> What is being asked: Nothing but the lines below from the one containing "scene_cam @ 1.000" through the one containing "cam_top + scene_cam" should appear in the answer, exact and without pictures.

___ Dataset excerpt ___

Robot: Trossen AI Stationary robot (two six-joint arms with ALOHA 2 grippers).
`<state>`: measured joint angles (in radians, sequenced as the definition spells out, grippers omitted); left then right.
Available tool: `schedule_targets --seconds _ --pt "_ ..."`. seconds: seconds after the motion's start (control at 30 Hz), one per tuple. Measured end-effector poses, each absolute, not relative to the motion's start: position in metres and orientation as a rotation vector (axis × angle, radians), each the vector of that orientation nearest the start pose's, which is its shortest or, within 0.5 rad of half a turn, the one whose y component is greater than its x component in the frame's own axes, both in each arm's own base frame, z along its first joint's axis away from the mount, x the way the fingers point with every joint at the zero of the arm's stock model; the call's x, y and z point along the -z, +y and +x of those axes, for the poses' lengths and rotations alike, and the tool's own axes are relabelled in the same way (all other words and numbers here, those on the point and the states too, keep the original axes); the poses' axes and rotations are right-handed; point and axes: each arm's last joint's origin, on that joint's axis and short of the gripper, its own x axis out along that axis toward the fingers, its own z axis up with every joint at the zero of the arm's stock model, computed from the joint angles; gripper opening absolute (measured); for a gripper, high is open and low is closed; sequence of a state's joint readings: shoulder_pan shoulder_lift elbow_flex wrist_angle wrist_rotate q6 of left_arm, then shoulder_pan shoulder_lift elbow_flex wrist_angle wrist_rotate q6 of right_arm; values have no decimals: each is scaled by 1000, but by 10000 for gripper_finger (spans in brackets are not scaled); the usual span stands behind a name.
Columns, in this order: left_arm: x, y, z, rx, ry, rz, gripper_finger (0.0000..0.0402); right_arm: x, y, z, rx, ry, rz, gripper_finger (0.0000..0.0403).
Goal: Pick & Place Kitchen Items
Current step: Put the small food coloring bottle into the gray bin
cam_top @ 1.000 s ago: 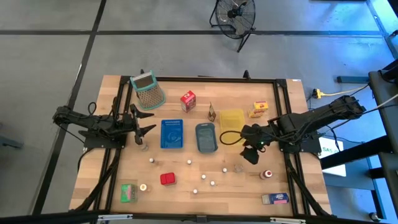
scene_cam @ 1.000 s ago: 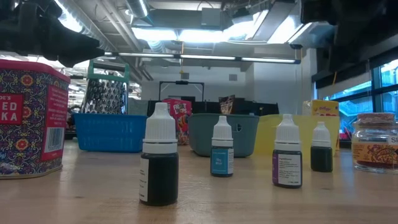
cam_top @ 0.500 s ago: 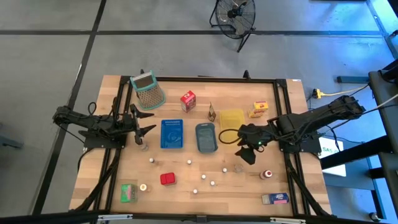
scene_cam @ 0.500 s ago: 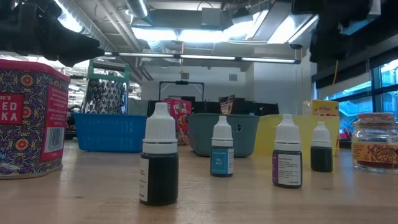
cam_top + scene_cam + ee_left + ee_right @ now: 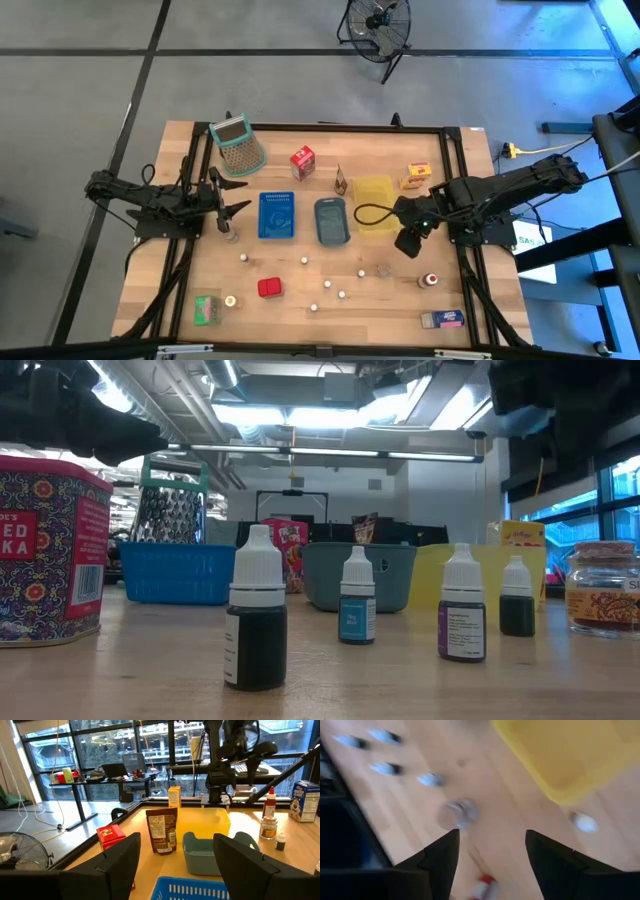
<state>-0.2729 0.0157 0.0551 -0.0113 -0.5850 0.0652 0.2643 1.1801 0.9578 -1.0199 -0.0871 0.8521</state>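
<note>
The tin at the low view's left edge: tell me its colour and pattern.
The tin is red with an ornate blue-and-white floral pattern and a barcode; the low view shows it best.

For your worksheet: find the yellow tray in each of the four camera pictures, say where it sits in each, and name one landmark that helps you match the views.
High view: yellow tray, right of centre, beside the grey-blue tray.
Low view: yellow tray, right of centre, behind the small bottles.
Left wrist view: yellow tray, centre, beyond the grey-blue tray.
Right wrist view: yellow tray, upper right corner.
Shared landmark: the grey-blue tray next to it, not in the right wrist view.
</note>
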Motion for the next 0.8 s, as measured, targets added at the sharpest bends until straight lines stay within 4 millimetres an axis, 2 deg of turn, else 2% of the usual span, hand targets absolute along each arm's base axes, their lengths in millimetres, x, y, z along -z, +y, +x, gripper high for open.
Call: schedule_targets --seconds 0.13,0.47,0.8 --pt "-180 -9 91 -313 -16 53 245 -257 49 186 305 1363 533 228" --pt "-180 -9 91 -314 -16 53 244 -253 44 182 416 1358 477 229" --pt "-180 -9 91 -315 -16 53 244 -230 43 175 359 1443 366 229"
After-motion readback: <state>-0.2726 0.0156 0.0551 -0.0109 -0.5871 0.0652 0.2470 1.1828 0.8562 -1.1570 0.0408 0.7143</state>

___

> Answer for the task:
scene_cam @ 1.000 s ago: 
cam_top @ 0.500 s ago: 
scene_cam @ 0.500 s ago: 
cam_top + scene_cam + ee_left + ee_right @ now: 

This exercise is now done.